Isla Cristina remains one of the most important fishing ports in Andalusia, its catch being highly prized throughout Spain.

It is a popular summer holiday resort, particularly with the Spaniards themselves. Sevillanos flock to the area in July and August, much of the attraction being the kilometers of 'Blue Flag' standard beaches.

==Toponymy==
Isla Cristina was given its current name on April 12, 1834 in honor of Maria Christina of the Two Sicilies and her service to the regions of Andalusia and Extremadura during the cholera epidemic of 1833–34. The city was originally called La Figuereta (a name in Catalan given by the first Catalan settlers), La Higuerita or La Figarilla (English: The Little Fig Tree), when it was founded in 1755. The name was christened as Real Isla de La Higuerita (English: Royal Island of the Little Fig Tree) in 1802.

==Symbols==
The city's main symbols are the water well, the fig tree and the sea, which reflect the culture and history of the city.

==Environment==
The marismas de Isla Cristina, next to the towns of Ayamonte and Isla Cristina, are a protected nature reserve.

==Isla Cristina Catalan==
During the Catalan migration, the population carried its customs and language. Although the language only lasted a few generations, some words of the first settlers remain as localisms, with examples such as the use of Catalan words in Isla Cristina due to its population origins in the 18th century.

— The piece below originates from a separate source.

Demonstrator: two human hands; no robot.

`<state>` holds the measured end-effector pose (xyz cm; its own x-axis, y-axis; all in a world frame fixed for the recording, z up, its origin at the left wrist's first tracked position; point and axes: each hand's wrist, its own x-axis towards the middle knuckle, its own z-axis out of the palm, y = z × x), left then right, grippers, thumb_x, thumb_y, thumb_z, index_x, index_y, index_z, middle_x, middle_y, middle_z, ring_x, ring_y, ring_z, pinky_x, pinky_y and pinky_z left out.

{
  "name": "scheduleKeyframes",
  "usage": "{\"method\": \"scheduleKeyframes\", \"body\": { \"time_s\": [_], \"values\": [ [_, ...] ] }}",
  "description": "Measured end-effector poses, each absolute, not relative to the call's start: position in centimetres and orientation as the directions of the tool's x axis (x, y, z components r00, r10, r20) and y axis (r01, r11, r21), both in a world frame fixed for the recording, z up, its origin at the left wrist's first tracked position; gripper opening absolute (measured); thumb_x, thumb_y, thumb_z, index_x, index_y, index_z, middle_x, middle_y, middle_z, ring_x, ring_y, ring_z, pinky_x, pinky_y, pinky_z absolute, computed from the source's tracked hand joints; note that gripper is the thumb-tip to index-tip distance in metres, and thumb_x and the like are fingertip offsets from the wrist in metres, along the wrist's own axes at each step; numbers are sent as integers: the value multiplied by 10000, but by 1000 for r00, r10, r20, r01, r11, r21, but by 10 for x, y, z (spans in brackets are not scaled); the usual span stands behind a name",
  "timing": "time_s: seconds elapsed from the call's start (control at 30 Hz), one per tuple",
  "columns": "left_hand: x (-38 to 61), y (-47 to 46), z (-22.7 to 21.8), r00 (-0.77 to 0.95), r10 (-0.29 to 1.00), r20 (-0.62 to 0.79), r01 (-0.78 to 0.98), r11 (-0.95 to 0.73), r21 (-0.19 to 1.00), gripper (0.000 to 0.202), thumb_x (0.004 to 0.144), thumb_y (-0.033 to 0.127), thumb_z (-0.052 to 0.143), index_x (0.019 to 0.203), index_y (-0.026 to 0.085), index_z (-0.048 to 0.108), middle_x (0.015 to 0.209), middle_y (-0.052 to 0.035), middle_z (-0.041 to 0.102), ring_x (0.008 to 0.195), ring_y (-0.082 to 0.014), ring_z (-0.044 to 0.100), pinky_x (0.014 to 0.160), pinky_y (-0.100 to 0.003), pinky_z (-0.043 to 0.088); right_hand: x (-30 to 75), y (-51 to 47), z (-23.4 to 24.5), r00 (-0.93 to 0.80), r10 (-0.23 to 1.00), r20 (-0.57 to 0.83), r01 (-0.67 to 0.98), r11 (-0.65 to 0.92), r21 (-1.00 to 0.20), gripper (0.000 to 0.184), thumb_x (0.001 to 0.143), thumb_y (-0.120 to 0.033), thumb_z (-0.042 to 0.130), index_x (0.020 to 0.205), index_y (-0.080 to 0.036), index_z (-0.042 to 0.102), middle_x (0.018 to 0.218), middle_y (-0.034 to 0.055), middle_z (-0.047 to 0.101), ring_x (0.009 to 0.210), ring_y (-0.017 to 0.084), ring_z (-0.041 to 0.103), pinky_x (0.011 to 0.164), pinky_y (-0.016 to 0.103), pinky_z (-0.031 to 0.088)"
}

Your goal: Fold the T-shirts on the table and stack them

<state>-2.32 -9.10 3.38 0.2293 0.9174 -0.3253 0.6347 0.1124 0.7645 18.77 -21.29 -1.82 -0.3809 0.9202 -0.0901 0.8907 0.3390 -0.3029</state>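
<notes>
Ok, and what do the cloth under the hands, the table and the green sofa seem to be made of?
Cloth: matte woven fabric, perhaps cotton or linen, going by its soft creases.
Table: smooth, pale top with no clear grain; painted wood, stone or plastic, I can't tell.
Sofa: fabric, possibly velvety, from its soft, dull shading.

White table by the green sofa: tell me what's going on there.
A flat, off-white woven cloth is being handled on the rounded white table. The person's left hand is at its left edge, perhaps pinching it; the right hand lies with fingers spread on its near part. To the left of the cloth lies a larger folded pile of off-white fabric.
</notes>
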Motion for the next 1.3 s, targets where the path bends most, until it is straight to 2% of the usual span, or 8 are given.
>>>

The initial inhabitants of the island, of Catalan origin and mainly from parishes located in Mataró and Sitges, as the first generation passed, interaction with public institutions was necessary, such as the civil and religious registry of their descendants. This registry had many phonological errors due to the non-correspondence in Spanish of some Catalan surnames. It is observed in the civil registry records of the time how the same surname of a family is altered in successive generations, maintaining and returning to its old form and sometimes changing irreversibly. A case that is still very clarifying today is that of Father Mirabent, chronicler of the city thanks to whom much of the information preserved about the region during the 18th and part of the 19th centuries has reached our days. Sometimes his surname is written with 'v' and others with 'b'. The confusion that exists between both forms, Mirabent and Miravent, due to the different spelling and the same pronunciation, caused that in the official Andalusian writings (Archdiocese of Seville, Parish of the 12 Apostles of La Redondela, Town Hall of the Real Isla de la Higuerita, etc.) of the 18th and 19th centuries it was written indistinctly without observing the original Catalan form of the 12th century Miravent. Currently the institute of the town that bears his name is written with 'v', while the avenue in his honor is written with 'b'.

Other surnames such as Camps were Hispanicized to Campos as the one that already existed, and were even newly minted transforming Frigolet into Frigulé.

Words from the current local dialect that originate from Catalan include cheta (tap) and lota (fish market).